> TASK GOAL:
Retype the data that follows line by line, exactly, and leave its pictures out.

──────── DATA BLOCK ────────

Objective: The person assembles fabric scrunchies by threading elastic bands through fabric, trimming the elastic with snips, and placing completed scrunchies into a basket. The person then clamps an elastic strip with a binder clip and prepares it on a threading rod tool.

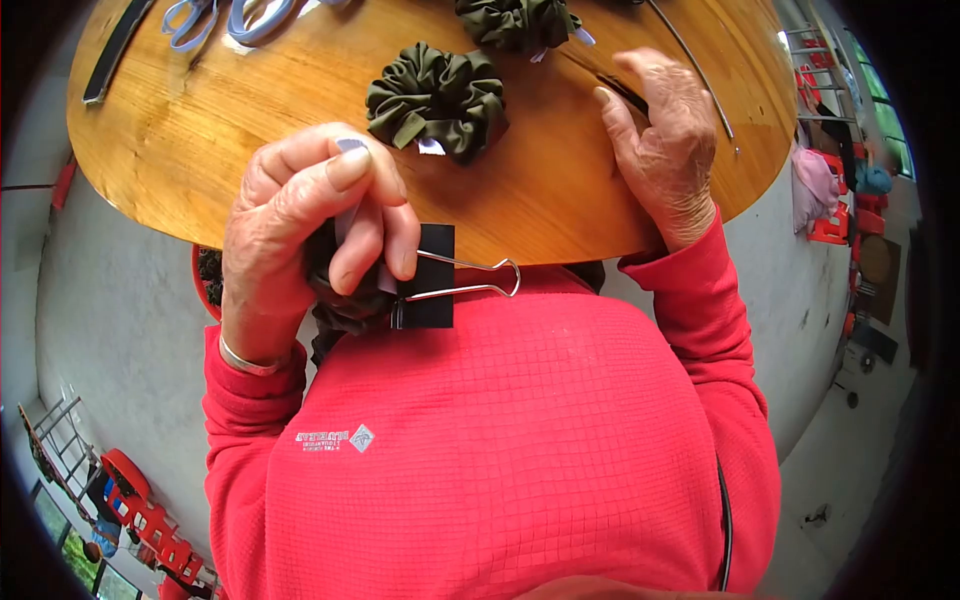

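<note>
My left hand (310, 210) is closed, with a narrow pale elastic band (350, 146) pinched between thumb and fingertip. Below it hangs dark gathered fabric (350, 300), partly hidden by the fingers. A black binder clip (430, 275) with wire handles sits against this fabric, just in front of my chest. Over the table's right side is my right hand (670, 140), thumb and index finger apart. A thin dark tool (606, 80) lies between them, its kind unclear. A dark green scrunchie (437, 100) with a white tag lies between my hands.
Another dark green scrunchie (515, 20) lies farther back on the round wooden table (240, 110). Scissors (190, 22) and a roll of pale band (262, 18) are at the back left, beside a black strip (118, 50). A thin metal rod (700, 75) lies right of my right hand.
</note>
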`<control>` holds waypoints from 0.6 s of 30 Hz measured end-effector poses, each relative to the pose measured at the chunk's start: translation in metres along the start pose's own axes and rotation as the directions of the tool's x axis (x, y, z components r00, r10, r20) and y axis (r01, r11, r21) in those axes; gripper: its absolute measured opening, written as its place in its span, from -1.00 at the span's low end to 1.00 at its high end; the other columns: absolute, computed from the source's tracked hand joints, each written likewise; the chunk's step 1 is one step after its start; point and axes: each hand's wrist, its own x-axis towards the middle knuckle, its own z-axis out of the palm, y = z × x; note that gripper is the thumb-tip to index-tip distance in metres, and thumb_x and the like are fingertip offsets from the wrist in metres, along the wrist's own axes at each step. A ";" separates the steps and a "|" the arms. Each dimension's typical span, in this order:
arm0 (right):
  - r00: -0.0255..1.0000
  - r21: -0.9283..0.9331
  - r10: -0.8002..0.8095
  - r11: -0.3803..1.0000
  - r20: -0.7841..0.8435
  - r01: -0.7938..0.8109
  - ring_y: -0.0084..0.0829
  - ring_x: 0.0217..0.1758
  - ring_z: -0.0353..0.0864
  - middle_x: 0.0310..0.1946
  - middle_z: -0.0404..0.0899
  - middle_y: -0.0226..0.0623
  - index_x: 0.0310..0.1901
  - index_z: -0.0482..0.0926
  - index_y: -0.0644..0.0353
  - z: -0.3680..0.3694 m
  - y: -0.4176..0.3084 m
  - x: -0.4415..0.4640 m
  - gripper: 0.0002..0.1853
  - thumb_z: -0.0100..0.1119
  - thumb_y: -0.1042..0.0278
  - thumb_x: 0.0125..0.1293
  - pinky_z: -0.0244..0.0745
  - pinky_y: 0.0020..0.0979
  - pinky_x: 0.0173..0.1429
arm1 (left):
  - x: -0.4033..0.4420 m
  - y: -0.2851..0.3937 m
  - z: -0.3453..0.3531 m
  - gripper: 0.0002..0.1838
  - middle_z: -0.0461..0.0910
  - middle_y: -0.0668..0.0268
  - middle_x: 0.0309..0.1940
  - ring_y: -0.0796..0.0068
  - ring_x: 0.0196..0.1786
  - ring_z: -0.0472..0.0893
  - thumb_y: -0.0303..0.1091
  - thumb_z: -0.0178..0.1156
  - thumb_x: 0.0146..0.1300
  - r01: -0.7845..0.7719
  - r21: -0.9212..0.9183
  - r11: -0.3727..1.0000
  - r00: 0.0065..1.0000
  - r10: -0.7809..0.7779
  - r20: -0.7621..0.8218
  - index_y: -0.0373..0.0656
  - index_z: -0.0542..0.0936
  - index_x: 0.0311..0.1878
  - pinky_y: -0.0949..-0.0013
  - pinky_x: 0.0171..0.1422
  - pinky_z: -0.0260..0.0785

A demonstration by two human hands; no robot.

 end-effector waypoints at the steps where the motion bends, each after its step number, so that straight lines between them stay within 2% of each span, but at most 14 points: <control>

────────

> ANSWER:
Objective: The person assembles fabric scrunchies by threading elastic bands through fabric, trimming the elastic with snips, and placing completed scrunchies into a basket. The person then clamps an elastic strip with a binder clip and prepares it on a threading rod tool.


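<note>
My left hand (310, 210) is closed, with a narrow pale elastic band (350, 146) pinched between thumb and fingertip. Below it hangs dark gathered fabric (350, 300), partly hidden by the fingers. A black binder clip (430, 275) with wire handles sits against this fabric, just in front of my chest. Over the table's right side is my right hand (670, 140), thumb and index finger apart. A thin dark tool (606, 80) lies between them, its kind unclear. A dark green scrunchie (437, 100) with a white tag lies between my hands.
Another dark green scrunchie (515, 20) lies farther back on the round wooden table (240, 110). Scissors (190, 22) and a roll of pale band (262, 18) are at the back left, beside a black strip (118, 50). A thin metal rod (700, 75) lies right of my right hand.
</note>
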`<control>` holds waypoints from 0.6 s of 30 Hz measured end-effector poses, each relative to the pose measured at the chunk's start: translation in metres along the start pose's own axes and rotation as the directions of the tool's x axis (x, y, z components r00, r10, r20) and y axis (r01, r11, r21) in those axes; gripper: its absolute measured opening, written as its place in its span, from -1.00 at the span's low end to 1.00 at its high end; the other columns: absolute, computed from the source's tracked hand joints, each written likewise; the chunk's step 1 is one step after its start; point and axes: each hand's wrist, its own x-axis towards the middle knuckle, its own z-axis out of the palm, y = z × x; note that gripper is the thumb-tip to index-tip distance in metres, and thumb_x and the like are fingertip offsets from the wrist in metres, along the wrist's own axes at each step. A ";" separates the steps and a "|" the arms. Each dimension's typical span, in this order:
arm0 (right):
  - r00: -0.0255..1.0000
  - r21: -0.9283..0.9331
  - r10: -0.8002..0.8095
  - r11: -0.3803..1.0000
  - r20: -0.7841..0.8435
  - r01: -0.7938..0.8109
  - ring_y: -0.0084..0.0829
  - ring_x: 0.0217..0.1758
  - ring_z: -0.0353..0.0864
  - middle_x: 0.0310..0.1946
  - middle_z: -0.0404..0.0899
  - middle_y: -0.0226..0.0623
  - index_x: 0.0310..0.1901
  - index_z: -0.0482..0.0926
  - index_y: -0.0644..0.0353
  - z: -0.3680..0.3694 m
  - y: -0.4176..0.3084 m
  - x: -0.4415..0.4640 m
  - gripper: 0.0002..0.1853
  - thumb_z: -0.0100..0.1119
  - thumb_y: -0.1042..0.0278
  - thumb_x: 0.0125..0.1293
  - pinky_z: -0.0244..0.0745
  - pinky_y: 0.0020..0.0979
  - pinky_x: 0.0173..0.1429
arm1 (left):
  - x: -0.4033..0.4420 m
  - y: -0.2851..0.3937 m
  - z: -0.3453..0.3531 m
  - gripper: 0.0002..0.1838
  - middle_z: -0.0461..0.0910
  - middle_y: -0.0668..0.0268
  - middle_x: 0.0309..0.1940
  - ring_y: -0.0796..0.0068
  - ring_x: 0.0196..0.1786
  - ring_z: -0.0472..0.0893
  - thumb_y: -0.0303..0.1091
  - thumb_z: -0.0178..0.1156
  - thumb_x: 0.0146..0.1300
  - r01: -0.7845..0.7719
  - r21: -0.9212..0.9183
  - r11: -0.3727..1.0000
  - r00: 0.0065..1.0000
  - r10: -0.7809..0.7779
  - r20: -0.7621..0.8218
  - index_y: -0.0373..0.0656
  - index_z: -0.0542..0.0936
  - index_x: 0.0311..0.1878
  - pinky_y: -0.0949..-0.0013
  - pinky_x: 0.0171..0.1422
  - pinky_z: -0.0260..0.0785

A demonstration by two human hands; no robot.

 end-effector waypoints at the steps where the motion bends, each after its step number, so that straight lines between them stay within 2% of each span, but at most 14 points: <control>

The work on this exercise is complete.